最先端スニーカー「アダプトBB」世界先行発売。ナイキが仕掛けた21世紀のイノベーションと戦略(1)
エレクトロニック・ミュージックや照明効果、近未来を彷彿とさせるインスタレーションに囲まれると、まるでクラブに来たかのような錯覚になるが、同時に手描きスケッチや、糸&メジャーなどのマテリアル展示に手作りの温かみもあり、博物館のようにも感じる。
マンハッタンの五番街にオープンし3ヵ月が経った、ナイキの旗艦店、Nike NYC, House of Innovation 000(ナイキ・ハウス・オブ・イノベーション、ナイキNYC)。
ここは世界中に展開するナイキの総本山で、フットウェアの進化と未来が「体験できる」場所だ。
2月14日は、ナイキアダプトBB(Nike Adapt)の世界先行発売日で、開店前からスニーカー・エンスージアストが集まり、数百人規模の大行列ができた。
スニーカーの未来がここに
ナイキアダプトBBとは、映画『バック・トゥ・ザ・フューチャー』にも登場している「未来型スニーカー」。電動靴紐システムのテクノロジースニーカー「ナイキアダプト」の最新型だ。
電動シューレース調整システム「Fit Adapt」を搭載しているアダプトBB。靴紐はなく、アプリ「Nike Adapt」を使って、自分の好みのフィット感に調整する。
- 全米発売は2月17日、日本発売は3月22日(予定)
- 値段は350ドル、日本では37,800円
ナイキNYC・ハウス・オブ・イノベーション000とは?
【コーポレート取材で徹底解剖】
ナイキNYC・ハウス・オブ・イノベーション000(ナイキNYC)は、巷のネット情報に氾濫しているような、単に「最新のナイキシューズに出合えたり、カスタマイズできる場所」ではない。

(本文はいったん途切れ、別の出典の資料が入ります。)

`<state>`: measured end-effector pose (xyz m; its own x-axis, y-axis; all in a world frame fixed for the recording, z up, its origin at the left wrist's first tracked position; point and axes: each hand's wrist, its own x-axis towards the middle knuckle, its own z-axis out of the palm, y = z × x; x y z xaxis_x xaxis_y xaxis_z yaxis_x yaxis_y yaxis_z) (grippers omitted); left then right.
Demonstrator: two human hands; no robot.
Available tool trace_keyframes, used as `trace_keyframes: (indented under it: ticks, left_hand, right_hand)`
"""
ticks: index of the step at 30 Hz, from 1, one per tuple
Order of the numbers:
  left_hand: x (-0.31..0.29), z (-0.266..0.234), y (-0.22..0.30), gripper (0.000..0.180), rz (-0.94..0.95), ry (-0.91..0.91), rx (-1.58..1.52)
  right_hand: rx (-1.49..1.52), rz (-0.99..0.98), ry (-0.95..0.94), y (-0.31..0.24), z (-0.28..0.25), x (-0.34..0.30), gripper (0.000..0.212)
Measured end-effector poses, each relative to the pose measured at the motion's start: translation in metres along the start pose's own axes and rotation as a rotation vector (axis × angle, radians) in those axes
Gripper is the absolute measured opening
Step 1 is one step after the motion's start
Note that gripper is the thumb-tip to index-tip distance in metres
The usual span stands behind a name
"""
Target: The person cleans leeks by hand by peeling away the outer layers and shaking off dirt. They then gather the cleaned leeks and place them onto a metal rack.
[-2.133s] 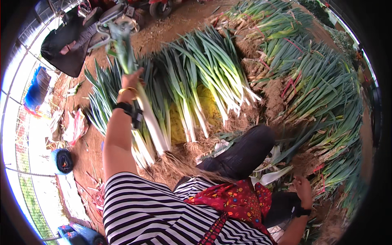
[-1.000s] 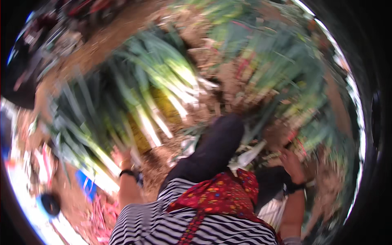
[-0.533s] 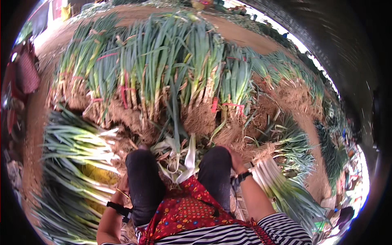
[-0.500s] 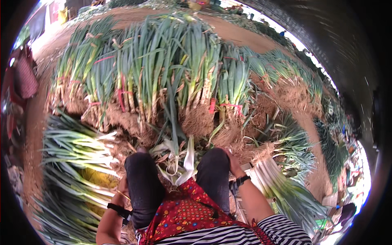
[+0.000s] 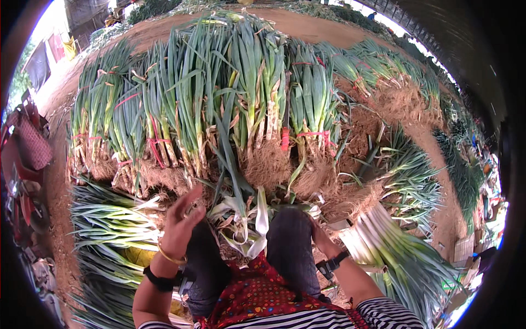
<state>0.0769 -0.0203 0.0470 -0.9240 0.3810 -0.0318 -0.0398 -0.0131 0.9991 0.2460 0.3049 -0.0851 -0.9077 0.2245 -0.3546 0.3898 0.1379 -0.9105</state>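
Note:
My left hand (image 5: 182, 223) is raised over my left knee, fingers stretched apart and nothing in them. A gold bangle and a black band circle that wrist. Beside my right knee hangs my right hand (image 5: 320, 234), its fingers mostly hidden by the knee. Between the knees lie stripped leek leaves (image 5: 262, 216), pale and dark green. Ahead stand tied leek bundles (image 5: 189, 104), roots down, with red bands round them. Loose trimmed leeks (image 5: 118, 225) lie at the left, near my left hand. A pile of cleaned leeks (image 5: 392, 244) with white stems lies right of my right hand.
More leek bundles (image 5: 408, 98) lie at the far right, roots toward me. A red motorbike (image 5: 27, 164) stands at the left edge. Brown dirt ground (image 5: 307, 27) runs behind the bundles. Some yellow material (image 5: 139, 256) shows under the left leeks.
My left hand has risen from beside my left knee to above it, fingers spreading. My right hand stays by the right knee. The whole view has shifted slightly.

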Motion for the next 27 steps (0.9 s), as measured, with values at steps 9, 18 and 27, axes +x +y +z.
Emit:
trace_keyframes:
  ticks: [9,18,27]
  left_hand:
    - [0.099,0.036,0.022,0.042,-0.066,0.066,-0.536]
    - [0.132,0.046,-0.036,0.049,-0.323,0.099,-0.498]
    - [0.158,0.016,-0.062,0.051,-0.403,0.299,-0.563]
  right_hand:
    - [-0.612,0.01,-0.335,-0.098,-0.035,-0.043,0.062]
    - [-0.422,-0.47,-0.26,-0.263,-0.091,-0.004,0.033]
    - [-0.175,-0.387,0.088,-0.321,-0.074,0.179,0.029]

「ナイキNYCは、地下1階から地上5階、総面積約6,320平方メートルの実店舗の中で、ナイキがナイキメンバー(顧客)と実際に繋がれる場所です。そして目で見て試着して感じるアクティブでダイナミックな体験の場を提供しています」
こう説明するのは、同社グローバル・コーポレート・コミュニケーションズ・ディレクターの、サンドラ・キャリオン-ジョンさん。
体験とは主に、ナイキが追求するデジタル体験、そしてスピーディーでより簡単で、顧客データに基づいたプロフェッショナルで科学的アプローチに基づくサービス体験のことだ。
■ 1階の「Nike Arena」
ナイキNYCの顔ともいえる1階のメインフロアは「Nike Arena」と呼ばれるセクション。

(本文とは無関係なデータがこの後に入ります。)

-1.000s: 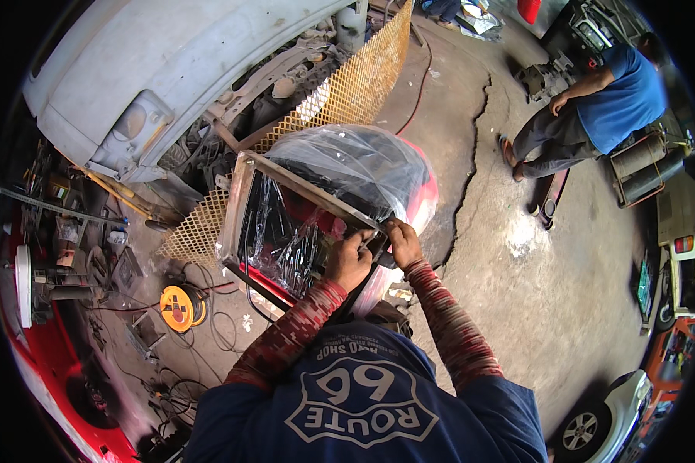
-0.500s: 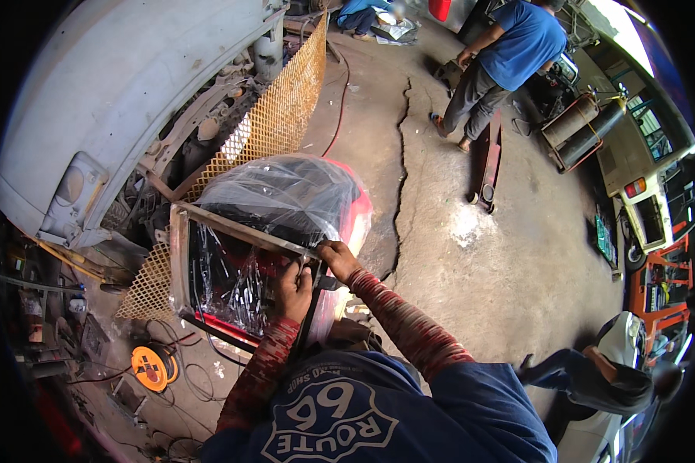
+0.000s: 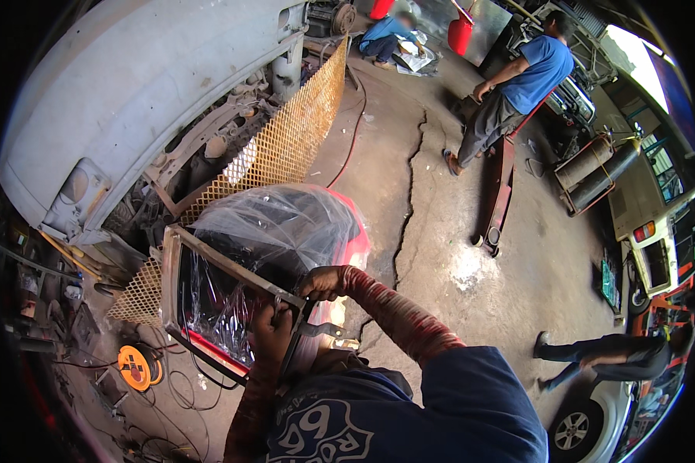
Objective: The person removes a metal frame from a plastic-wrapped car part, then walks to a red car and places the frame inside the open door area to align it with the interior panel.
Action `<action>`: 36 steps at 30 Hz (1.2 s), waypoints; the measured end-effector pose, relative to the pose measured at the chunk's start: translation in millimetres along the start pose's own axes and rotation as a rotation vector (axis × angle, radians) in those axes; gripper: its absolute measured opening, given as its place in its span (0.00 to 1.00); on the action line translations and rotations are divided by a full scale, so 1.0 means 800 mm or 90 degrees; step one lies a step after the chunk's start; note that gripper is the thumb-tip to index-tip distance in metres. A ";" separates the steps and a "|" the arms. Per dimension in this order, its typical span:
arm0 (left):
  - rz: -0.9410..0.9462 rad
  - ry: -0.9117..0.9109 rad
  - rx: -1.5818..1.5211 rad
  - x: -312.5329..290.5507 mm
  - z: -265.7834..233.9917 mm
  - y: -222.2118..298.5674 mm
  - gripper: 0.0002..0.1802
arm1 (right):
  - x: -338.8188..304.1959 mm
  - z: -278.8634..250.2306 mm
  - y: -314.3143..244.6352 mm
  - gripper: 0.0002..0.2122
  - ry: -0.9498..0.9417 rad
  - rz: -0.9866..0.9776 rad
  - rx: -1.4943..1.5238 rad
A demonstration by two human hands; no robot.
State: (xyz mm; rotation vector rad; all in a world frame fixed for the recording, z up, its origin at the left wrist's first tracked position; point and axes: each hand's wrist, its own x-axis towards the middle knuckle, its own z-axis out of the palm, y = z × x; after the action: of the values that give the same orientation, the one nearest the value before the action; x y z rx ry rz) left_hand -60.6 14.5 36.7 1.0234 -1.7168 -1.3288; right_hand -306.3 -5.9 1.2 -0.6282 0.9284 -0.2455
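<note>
Rectangular frame of dull brown-grey metal (image 3: 232, 260) is set tilted at the lower left of centre, crinkled clear film (image 3: 222, 310) being seen within its outline. At its right-hand corner the right hand (image 3: 322, 283) is placed with fingers curled in; the left hand (image 3: 272, 330) is half curled against the side just below. What is gripped by either cannot be told. Behind the frame, a bulky red-and-black piece is covered by clear plastic sheeting (image 3: 278, 224).

At upper right, two long gas cylinders (image 3: 587, 160) are carried in a metal rack (image 3: 593, 202). Dark cable is wound on a round orange reel (image 3: 135, 367) at lower left. A red bucket-shaped vessel (image 3: 460, 35) is seen at the top, its contents hidden.

The brown-grey concrete floor (image 3: 517, 309) is split by a long dark crack (image 3: 411, 185). Upper left is filled by a pale grey vehicle body (image 3: 131, 92), bordered by yellow-brown diamond mesh (image 3: 286, 139).
</note>
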 end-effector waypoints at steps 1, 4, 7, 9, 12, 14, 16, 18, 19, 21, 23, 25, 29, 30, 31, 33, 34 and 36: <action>-0.027 0.004 0.064 -0.001 0.000 -0.001 0.07 | -0.002 0.001 -0.007 0.06 -0.054 0.003 0.009; -0.127 0.000 0.145 -0.002 0.000 0.003 0.11 | 0.001 0.004 -0.016 0.07 -0.105 0.020 0.031; -0.029 -0.011 0.046 0.000 0.000 0.010 0.10 | 0.007 0.006 -0.011 0.10 -0.100 0.048 0.074; -0.001 -0.032 0.059 0.004 -0.001 0.010 0.09 | 0.008 0.006 -0.005 0.09 -0.089 0.038 0.105; 0.020 -0.024 0.138 0.003 -0.004 0.005 0.08 | 0.011 0.003 0.001 0.07 -0.100 0.028 0.149; -0.005 -0.023 0.197 -0.001 -0.006 0.000 0.08 | 0.017 0.002 0.004 0.08 -0.094 0.038 0.154; -0.014 -0.020 0.208 -0.003 -0.005 -0.001 0.09 | 0.023 -0.003 0.005 0.08 -0.086 0.041 0.115; 0.016 -0.007 0.187 -0.001 -0.005 0.000 0.09 | 0.027 -0.009 0.008 0.09 -0.092 0.009 0.089; 0.013 0.001 0.170 0.000 -0.005 0.002 0.09 | 0.029 -0.010 0.011 0.10 -0.076 -0.012 0.081; -0.009 0.010 0.144 0.000 -0.005 0.008 0.09 | 0.031 -0.012 0.014 0.11 -0.073 -0.042 0.088; -0.008 -0.018 0.180 0.002 -0.007 0.012 0.08 | 0.031 -0.013 0.016 0.11 -0.105 -0.056 0.118; -0.013 -0.031 0.174 0.004 -0.007 0.013 0.07 | 0.031 -0.013 0.015 0.10 -0.106 -0.039 0.147; -0.038 -0.004 0.155 0.004 -0.007 0.014 0.07 | 0.027 -0.007 0.009 0.08 -0.094 -0.057 0.136; -0.070 -0.003 0.178 0.004 -0.006 0.015 0.07 | 0.025 -0.005 0.007 0.08 -0.088 -0.062 0.118; -0.048 0.006 0.179 0.004 -0.006 0.015 0.06 | 0.023 -0.003 0.006 0.09 -0.074 -0.064 0.120; -0.073 0.012 0.209 0.004 -0.005 0.017 0.06 | 0.020 0.000 0.002 0.09 -0.082 -0.065 0.119; -0.040 0.017 0.177 0.004 -0.004 0.017 0.06 | 0.019 0.000 0.001 0.09 -0.093 -0.073 0.120; -0.036 0.026 0.138 0.005 -0.003 0.017 0.05 | 0.017 0.001 0.000 0.08 -0.116 -0.082 0.125</action>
State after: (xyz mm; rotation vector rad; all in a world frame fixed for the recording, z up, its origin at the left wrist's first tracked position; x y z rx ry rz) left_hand -62.2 12.1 50.4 1.2197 -1.8423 -1.1656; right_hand -297.5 -11.9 -7.3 -0.5200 0.6796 -0.3840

フットウェアの未来がここでわかる。季節ごとにコンセプトが変わり、いつ来店してもまったく違う「ワクワク体験」が待っている。
この日「Nike Arena」はたったの一夜にして大きく大改造し、3ヵ月前のオープン時とは「まったく」異なるアプローチを見せ「進化し続けるナイキ」をアピールし、常連客を驚かせた。

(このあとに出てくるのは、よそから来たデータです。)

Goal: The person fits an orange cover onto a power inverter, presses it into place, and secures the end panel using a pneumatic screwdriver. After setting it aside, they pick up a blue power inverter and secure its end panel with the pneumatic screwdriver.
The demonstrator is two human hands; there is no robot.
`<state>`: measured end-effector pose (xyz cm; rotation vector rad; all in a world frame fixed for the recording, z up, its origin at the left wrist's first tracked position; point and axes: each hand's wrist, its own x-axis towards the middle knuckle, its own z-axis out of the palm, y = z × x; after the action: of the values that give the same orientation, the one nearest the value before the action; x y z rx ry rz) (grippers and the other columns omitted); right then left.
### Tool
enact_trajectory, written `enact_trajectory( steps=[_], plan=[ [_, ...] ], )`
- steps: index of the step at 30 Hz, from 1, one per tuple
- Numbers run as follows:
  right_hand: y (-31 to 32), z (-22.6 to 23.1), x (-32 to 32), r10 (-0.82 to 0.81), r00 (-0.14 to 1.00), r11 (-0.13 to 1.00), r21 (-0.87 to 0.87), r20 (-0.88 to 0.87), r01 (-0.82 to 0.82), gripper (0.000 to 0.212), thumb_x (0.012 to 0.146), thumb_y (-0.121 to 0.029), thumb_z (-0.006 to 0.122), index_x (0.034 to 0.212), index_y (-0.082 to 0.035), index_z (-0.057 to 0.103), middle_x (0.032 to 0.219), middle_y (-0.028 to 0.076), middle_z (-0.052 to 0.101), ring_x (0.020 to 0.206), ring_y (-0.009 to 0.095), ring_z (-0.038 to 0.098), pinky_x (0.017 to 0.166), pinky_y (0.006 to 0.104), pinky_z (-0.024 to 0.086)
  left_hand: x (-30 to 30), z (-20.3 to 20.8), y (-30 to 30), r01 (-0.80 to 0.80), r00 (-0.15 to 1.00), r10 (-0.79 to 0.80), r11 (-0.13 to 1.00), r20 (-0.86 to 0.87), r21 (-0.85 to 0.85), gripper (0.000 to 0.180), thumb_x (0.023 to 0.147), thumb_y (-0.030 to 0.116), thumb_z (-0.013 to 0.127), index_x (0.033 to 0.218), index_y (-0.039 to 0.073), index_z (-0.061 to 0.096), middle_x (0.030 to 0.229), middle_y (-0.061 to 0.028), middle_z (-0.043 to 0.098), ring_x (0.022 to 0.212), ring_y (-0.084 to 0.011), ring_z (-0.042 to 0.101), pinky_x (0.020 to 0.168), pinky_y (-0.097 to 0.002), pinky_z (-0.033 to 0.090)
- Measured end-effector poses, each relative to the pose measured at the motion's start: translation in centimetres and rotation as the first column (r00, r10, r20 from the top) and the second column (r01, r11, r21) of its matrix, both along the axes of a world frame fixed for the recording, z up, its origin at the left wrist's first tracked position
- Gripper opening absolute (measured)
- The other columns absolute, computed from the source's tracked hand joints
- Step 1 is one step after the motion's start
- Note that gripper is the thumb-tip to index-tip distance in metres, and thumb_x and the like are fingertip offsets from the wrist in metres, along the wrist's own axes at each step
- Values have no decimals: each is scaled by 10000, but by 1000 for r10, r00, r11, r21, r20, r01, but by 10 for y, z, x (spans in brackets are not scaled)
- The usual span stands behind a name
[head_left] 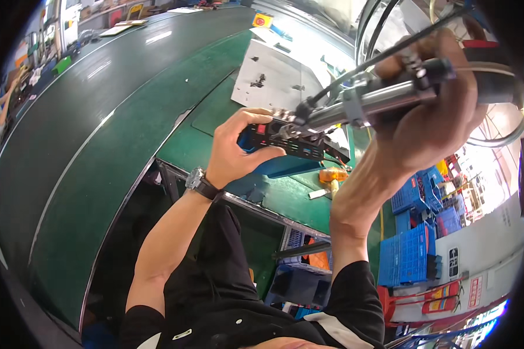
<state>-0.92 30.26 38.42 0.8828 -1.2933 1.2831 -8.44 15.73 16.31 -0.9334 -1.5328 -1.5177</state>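
Note:
My left hand point(232, 148) is closed on the left end of a black slotted electronics case point(301, 149), thumb on the near side and fingers on the far side. A blue block-like support point(288, 167) shows beneath the case. My right hand point(431, 125) wraps around a power screwdriver point(384, 102) with a long metal barrel, held slanting down to the left. Its tip end is over the case; whether it touches is hidden by clutter there. Beyond the case lies a white board point(276, 72) bearing small dark pieces.
A conveyor belt point(99, 110) runs along the left. An orange roll-like item point(333, 174) and a small white piece point(318, 193) lie on the green bench point(215, 110). Cables hang at upper right. Blue crates point(410, 250) and fire extinguishers point(439, 304) stand at right.

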Motion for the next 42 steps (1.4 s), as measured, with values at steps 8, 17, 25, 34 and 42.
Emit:
enact_trajectory(
  steps=[8, 17, 25, 34, 42],
  plan=[
    [-52, -23, -11, -86, 995, 991, 101, 40, 82, 402, 849, -240, 712, 1059, 90, 624, 629, 147, 611, 484, 208, 622, 465, 305, 530, 0, 3, 1, 55, 994, -58, 998, 95, 41, 505, 737, 217, 929, 1129, 6, 692, 1062, -118, 725, 929, -258, 704, 852, -335, 541],
    [-32, -30, -37, -66, 993, 972, 220, -102, 87, 380, 901, -213, 669, 1106, 103, 616, 643, 160, 623, 483, 196, 625, 447, 294, 519, -6, 1, 5, 71, 986, -73, 997, 150, 22, 482, 738, 227, 933, 1092, 19, 678, 1090, -120, 723, 941, -273, 713, 839, -339, 548],
    [-10, -26, -53, 12, 957, 897, 426, -290, 118, 305, 943, -178, 620, 1108, 78, 637, 649, 159, 627, 481, 185, 631, 422, 275, 503, -7, -3, 6, 78, 981, -89, 995, 173, 69, 497, 710, 231, 955, 1037, 16, 648, 1111, -126, 724, 959, -257, 715, 853, -341, 556],
    [-5, -25, -63, -168, 709, 717, 409, -685, 564, 261, 986, -18, 561, 1234, 4, 639, 683, 141, 638, 496, 182, 651, 402, 241, 481, -6, 0, 3, 22, 990, -27, 999, 139, 38, 515, 703, 232, 957, 1064, 28, 651, 1116, -126, 728, 986, -269, 721, 868, -343, 559],
    [-3, -35, -75, 87, 896, 827, 533, -436, 178, 258, 1003, -10, 530, 1236, -3, 641, 710, 166, 633, 513, 193, 627, 408, 239, 482, -11, 4, 4, 30, 993, -34, 999, 113, 34, 544, 671, 260, 970, 1054, 29, 660, 1112, -123, 729, 994, -267, 720, 867, -348, 562]
  ],
)
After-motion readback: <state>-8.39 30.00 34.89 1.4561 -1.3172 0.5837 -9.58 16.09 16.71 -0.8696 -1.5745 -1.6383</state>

新「Nike Arena」にはおしゃれなバスケットボールコートもあり、アクティブなデモンストレーションで「購入後のイマジネーション」を掻き立てる。
内装が1晩にしてスピーディーに変えられるのは、「季節ごとのスイッチアウト(切り替え)をあらかじめ視野に入れ、組み立て可能なモジュラー様式にしたから」とサンドラさん。